Higher capacity throughout the network means less congestion. It’s old-think, they say, to assume that if you have faster LAN connections to users and servers, you’ll admit more traffic and congest trunks. “Applications determine traffic,” one CIO pointed out. “The network doesn’t suck data into it at the interface. Applications push it.” Faster connections mean less congestion, which means fewer complaints, and more alternate paths to take without traffic delay and loss, which also reduces complaints. In fact, anything that creates packet loss, outages, even latency, creates complaints, and addressing complaints is a big source of opex. The complexity comes in because network speed impacts user/application quality of experience in multiple ways, ways beyond the obvious congestion impacts.
When a data packet passes through a switch or router, it’s exposed to two things that can delay it. Congestion is one, but the other is “serialization delay.” This complex-sounding term means that you can’t switch a packet if you don’t have it all, and so every data packet is delayed until it’s all received. The length of that delay is determined by the speed of the connection it arrives on, so fast interfaces always offer better latency, and the delay a given packet experiences is the sum of the serialization delay of each interface it passes through.
Application designs, component costs and AI reshape views on network capacity
You might wonder why enterprises are starting to look at this capacity-solves-problems point now, versus years or decades earlier. They say there’s both a demand and supply-side answer.
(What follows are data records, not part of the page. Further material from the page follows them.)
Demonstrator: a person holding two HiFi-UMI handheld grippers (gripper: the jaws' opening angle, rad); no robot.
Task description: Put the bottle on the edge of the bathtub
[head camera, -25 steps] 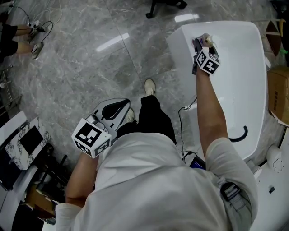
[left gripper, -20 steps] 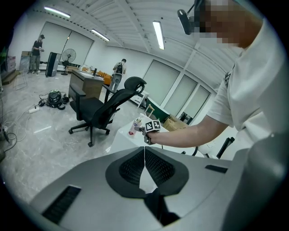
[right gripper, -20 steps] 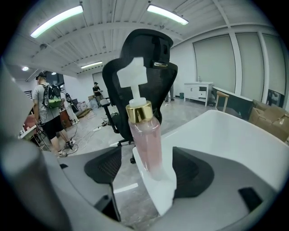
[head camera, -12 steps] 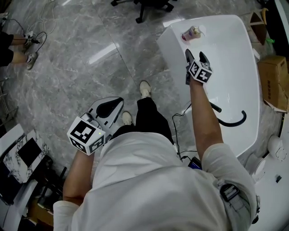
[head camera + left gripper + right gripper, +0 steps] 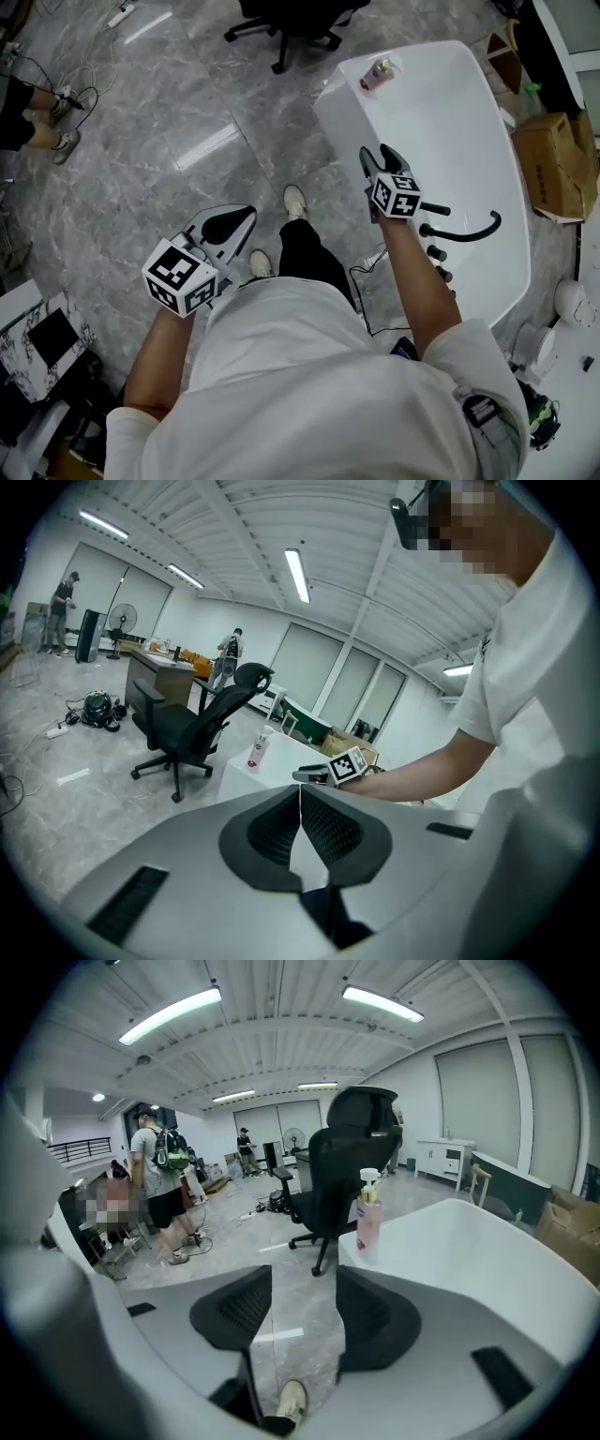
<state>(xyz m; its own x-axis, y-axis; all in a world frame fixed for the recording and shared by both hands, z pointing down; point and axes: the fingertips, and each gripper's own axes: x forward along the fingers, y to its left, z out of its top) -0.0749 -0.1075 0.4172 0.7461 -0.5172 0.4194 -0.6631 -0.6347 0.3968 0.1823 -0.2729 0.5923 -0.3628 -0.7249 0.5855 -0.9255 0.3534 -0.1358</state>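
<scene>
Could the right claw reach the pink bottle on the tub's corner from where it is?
Probably yes. The pink bottle stands upright on the bathtub rim, straight ahead of the right claw, with nothing in the way. Its jaws are closing with nothing between them, so they would need to open first.

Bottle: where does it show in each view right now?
Head view: bottle near the top, right of centre, on the bathtub's far corner.
Left gripper view: left of centre, small, on that corner.
Right gripper view: just right of centre, upright.
Shared landmark: the black office chair next to the bottle.
</scene>
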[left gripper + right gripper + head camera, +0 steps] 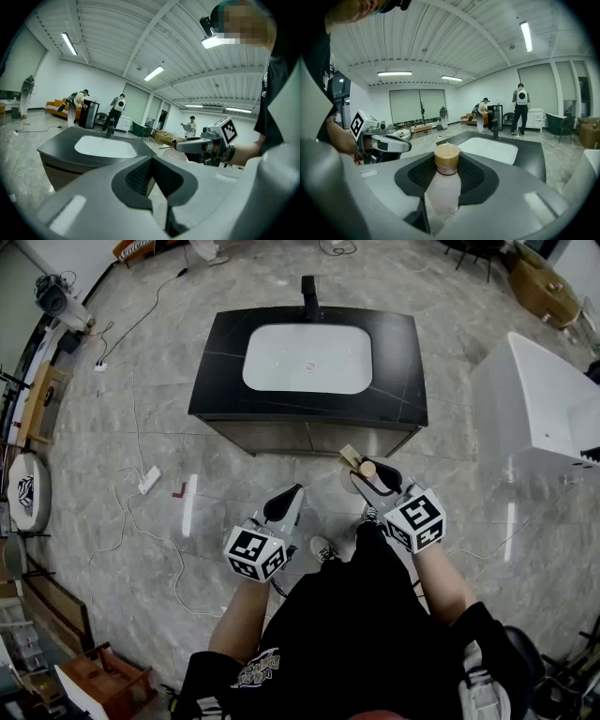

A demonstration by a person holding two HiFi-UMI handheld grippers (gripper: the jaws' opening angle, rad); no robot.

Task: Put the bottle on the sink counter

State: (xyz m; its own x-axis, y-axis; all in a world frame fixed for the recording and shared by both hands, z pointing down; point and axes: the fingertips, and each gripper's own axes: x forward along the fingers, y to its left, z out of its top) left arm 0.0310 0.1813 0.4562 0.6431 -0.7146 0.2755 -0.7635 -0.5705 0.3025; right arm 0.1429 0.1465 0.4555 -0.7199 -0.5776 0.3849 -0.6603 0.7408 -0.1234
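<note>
Carrying bottle (443,185) clamped in right gripper (375,486), short of sink counter (398,381) front edge. Left gripper (284,506) closed, empty. Placement pending.

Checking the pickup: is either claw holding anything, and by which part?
The right claw grips the pale pink translucent bottle with a tan cap by its body, below the cap. The left claw holds nothing.
</note>
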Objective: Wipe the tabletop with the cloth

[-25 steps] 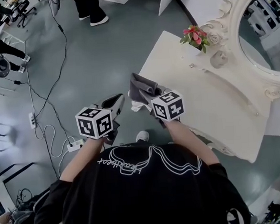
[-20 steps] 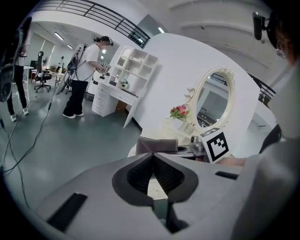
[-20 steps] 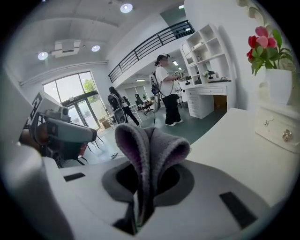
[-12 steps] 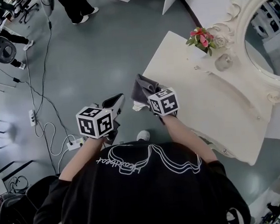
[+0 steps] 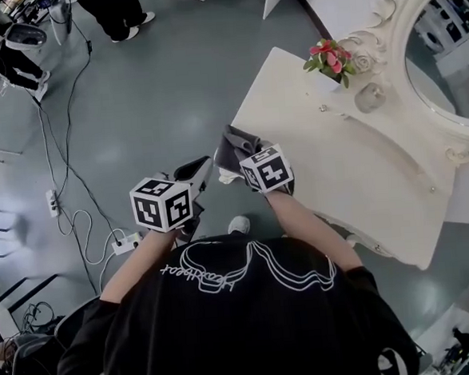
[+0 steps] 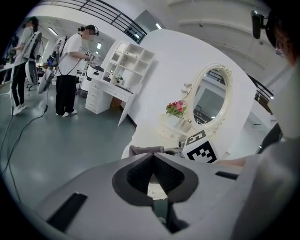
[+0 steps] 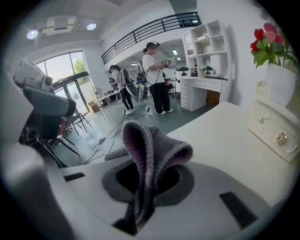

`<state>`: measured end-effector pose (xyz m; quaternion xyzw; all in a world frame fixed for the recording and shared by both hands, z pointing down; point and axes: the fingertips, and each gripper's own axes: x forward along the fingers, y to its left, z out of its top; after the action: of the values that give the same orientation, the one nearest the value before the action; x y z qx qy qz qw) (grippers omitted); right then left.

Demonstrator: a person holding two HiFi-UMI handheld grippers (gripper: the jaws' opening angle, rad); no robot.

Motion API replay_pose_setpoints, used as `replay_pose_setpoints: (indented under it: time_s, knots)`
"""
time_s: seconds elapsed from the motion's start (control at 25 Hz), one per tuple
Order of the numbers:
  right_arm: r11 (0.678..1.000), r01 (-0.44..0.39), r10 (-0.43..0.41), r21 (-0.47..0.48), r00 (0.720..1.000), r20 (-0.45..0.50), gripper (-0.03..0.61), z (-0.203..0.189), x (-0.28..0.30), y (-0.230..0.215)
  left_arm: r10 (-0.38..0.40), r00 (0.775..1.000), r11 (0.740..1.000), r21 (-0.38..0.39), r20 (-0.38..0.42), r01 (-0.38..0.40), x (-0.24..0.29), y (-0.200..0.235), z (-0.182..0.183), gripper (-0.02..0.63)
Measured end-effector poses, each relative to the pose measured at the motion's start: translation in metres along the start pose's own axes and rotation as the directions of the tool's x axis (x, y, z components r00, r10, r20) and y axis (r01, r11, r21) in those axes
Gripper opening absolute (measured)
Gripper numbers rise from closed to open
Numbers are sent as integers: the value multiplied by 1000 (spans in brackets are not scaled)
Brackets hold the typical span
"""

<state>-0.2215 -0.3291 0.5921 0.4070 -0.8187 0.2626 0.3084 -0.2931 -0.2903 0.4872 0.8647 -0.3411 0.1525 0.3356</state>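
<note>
**Cloth clamped in R gripper at the counter's corner**

L gripper (image 6: pixel 153 155) first: tips pressed together, nothing btwn them, a sliver of white showing through the gap lower down. In the head view it hangs over the grey floor (image 5: pixel 156 92), off the counter's edge.

Just to its right, the R gripper (image 7: pixel 147 180) is clamped on the cloth (image 7: pixel 152 143). It's grey, fuzzy, folded into a loop that stands up out of the jaws, w/ a tail trailing back down btwn them. From above, the cloth bunches ahead of the R gripper, right at the near corner of the counter (image 5: pixel 362 174); can't tell if it touches the top.

Ahead and to the right of that gripper the white top spreads out. Further right, well apart from the cloth: red and pink flowers (image 5: pixel 330 58) in a white vase (image 7: pixel 281 82), a small drawer box (image 7: pixel 276 129) w/ a round knob below it, then the ornate oval mirror (image 5: pixel 448 39).
</note>
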Motion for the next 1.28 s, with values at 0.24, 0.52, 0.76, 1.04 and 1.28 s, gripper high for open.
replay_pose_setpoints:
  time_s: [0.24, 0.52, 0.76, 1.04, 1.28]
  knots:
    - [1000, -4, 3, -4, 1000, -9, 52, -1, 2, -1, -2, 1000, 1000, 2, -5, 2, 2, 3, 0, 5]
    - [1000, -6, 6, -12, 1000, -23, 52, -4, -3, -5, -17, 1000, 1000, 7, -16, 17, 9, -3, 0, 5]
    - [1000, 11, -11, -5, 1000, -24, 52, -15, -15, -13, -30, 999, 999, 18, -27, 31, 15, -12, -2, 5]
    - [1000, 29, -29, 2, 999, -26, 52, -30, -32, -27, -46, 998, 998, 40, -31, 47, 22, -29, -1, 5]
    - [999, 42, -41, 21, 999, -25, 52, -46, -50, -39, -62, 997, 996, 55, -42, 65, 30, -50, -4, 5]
On the demand side, increased componentization of applications, including the division of component hosting between data center and cloud, has radically increased the complexity of application workflows. Monolithic applications have simple workflows—input, process, output. Componentized ones have to move messages among the components, and each of these movements is supported by network connectivity, so the network is more tightly bound to application availability and performance. Not only that, the complex workflows make it harder to decide what’s wrong and how to fix it. Finally, remember serialization delay? Every component interface adds to it and eats up part of the delay budget intrinsic to all applications.
On the supply side, the cost of network adapters on systems and interfaces on network devices doesn’t increase in a linear way. One network engineer pointed out that the cost per bit of an interface typically falls as speed increases, up to a point, and then starts to rise. Where that curve breaks upward has changed as technologies have improved, so building in extra capacity is more practical today. Ethernet standards have also evolved to better handle multiple paths between switches (this capability is popular with enterprises that favor adding capacity to reduce opex) and different traffic priorities.
Then there’s AI. Interestingly, the majority of the enterprises who are now actively building local networks with bandwidth to burn are also early explorers of in-house hosting of AI. AI in general, and model training in particular, generates a lot of server-to-server traffic, and so congestion and the risk of delay or packet loss is high. Most agree that AI will need lower latency and higher network capacity, particularly during training, and that since the amount and nature of traffic generated by AI is impossible for a user of AI to understand, congestion-related issues would generate all the more complaint calls. AI traffic might also impact other applications. Thus, AI hosting is a good reason to think seriously about adding capacity to the data center network.